Studio album by Melanie
- Released: October 1971
- Studio: Allegro Sound Studios, New York City
- Genre: Folk
- Label: Neighborhood (US) Buddah (UK)
- Producer: Peter Schekeryk

Melanie chronology
| The Good Book (1971) | Gather Me (1971) | Stoneground Words (1972) |

= Gather Me =

Gather Me is a 1971 album released by Melanie and featuring the US Billboard Hot 100 Singles Chart #1 song "Brand New Key" (a novelty hit which also reached the #1 chart position in Canada, New Zealand and Australia between November 1971 and March 1972). The album also features the singles "Some Day I'll Be a Farmer" and the Top 40 hit "Ring the Living Bell". The album was certified Gold in the U.S. and was arranged by Roger Kellaway.

==Reception==
In their review of the album, Billboard called it a "beautiful package... she is at her plaintive best with "Little Bit of Me." The imagery of "Baby Day" explores new depths of awareness."

Cashbox noted that the album was a "lovingly designed quilt of songs" singling out "the assertive "Steppin'," the wistful "Little Bit Of Me" and the spirited "Ring
The Living Bell" are among her very best works."

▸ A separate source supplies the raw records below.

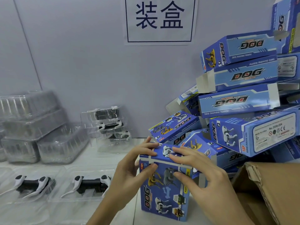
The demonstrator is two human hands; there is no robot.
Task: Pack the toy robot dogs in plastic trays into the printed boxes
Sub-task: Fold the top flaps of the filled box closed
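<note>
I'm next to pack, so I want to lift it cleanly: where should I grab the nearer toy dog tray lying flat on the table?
Probably by the flat clear rim of the tray, at its two short ends, coming from above. The black-and-white dog lies on its side in the middle, legs sticking out, so the bare rim gives fingers the safest purchase. The left hand is nearest.

cardboard carton cut off at right edge, stacked clear trays blurred, contents unreadable
</note>
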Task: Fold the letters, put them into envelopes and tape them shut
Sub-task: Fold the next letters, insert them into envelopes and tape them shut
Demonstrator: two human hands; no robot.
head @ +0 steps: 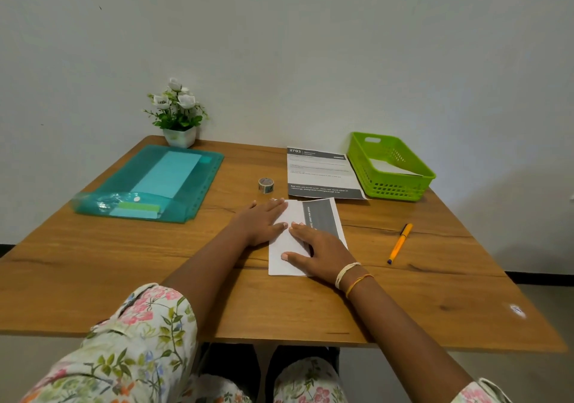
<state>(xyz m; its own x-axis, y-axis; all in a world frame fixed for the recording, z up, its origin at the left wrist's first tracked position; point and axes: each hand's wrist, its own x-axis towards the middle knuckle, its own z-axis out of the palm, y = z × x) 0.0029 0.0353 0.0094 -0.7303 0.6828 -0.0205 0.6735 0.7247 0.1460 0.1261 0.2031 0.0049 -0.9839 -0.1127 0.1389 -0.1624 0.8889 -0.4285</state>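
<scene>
Both hands lay flat with fingers spread on a partly folded letter (306, 235) near the middle of the wooden table (435, 278): the left hand (264, 221) pressed its upper left part, the right hand (320, 250) its lower half, and neither pinched anything. A grey printed band showed on the uncovered strip along the sheet's right side. The likeliest fault was a skewed crease, since the sheet could slide on the smooth wood if one palm lifted before the fold was set. An uneven fold might then jam at the envelope mouth. A second, unfolded letter (323, 172) lay just beyond, near enough to be nudged by a sweeping hand. The roll of tape (266, 184) stood close by and could be knocked rolling. Envelopes seemed to sit in the teal folder (149, 185) at left.
</scene>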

Allmusic stated that the album "is one of her most accomplished and confident albums, a set that allowed Melanie the room to indulge her lyrical obsessions while Schekeryk created superb musical accompaniment from her simple but forceful melodies...Gather Me may well be Melanie's finest album, capturing her at the height of her skills as a writer and singer, and it has stood the test of time better than the majority of her work."

Professional ratings
Review scores
| Source | Rating |
| Allmusic | Star Half star |
| Christgau's Record Guide | B+ |
| The Village Voice | B+ |

==Track listing==
All songs written by Melanie Safka; except where indicated
1. "Little Bit of Me"
2. "Some Day I'll Be a Farmer"
3. "Steppin'"
4. "Brand New Key"
5. "Ring Around the Moon"
6. "Ring the Living Bell"
7. "Railroad"
8. "Kansas"
9. "Some Say (I Got Devil)"
10. "Center of the Circle"
11. "What Wondrous Love" (Arranged and adapted by Melanie)
12. "Baby Day"
13. "Tell Me Why" (Michael Edwards, Richard Parish, Sigmund Spaeth)

==Personnel==
- Melanie – guitar, vocals
- Sal DiTroia – acoustic and electric guitar
- Don Payne – Fender electric bass
- Roger Kellaway – piano, arrangements
- Buddy Saltzman, Donald MacDonald, Robert J. Gregg – drums
- Johnny Pacheco – congas
- Toots Thielemans, Gilbert Chimes, Michael Chimes – harmonica
- George Marge – woodwind
- Artie Kaplan – contractor
- Technical
- Bruce Staple – engineer
- Maddy Miller – photography

==Charts==

| Chart | Peak position |
|---|---|
| Australian Albums Chart | 9 |
| Canadian Albums Chart | 14 |
| UK Albums Chart | 14 |
| US Billboard Albums Chart | 15 |
| US Cash Box Albums Chart | 12 |
| Norwegian Albums Chart | 25 |

- Singles

| Chart | Title | Peak position |
|---|---|---|
| U.S. Billboard Hot 100 | "Brand New Key" | 1 |
| Billboard Adult Contemporary | "Brand New Key" | 5 |
| US Cash Box Singles | "Brand New Key" | 1 |
| UK Singles Chart | "Brand New Key" | 4 |
| Australian Chart | "Brand New Key" | 1 |
| Canadian Chart | "Brand New Key" | 1 |
| US Billboard Hot 100 | "Ring the Living Bell" | 31 |
| US Cash Box Singles | "Ring the Living Bell" | 21 |
| Billboard Adult Contemporary | "Ring the Living Bell" | 18 |
| Australian Chart | "Ring the Living Bell" | 74 |
| Canadian Chart | "Ring the Living Bell" | 24 |
| US Billboard Bubbling Under Chart | "Some Day I'll Be a Farmer" | 106 |
| US Cash Box Singles | "Some Day I'll Be a Farmer" | 79 |
| US Record World Singles | "Some Day I'll Be a Farmer" | 73 |
| Australian Chart | "Some Day I'll Be a Farmer" | 95 |

==Certifications==

| Region | Certification | Certified units/sales |
| United States (RIAA) | Gold | 500,000^{^} |
^{^} Shipments figures based on certification alone.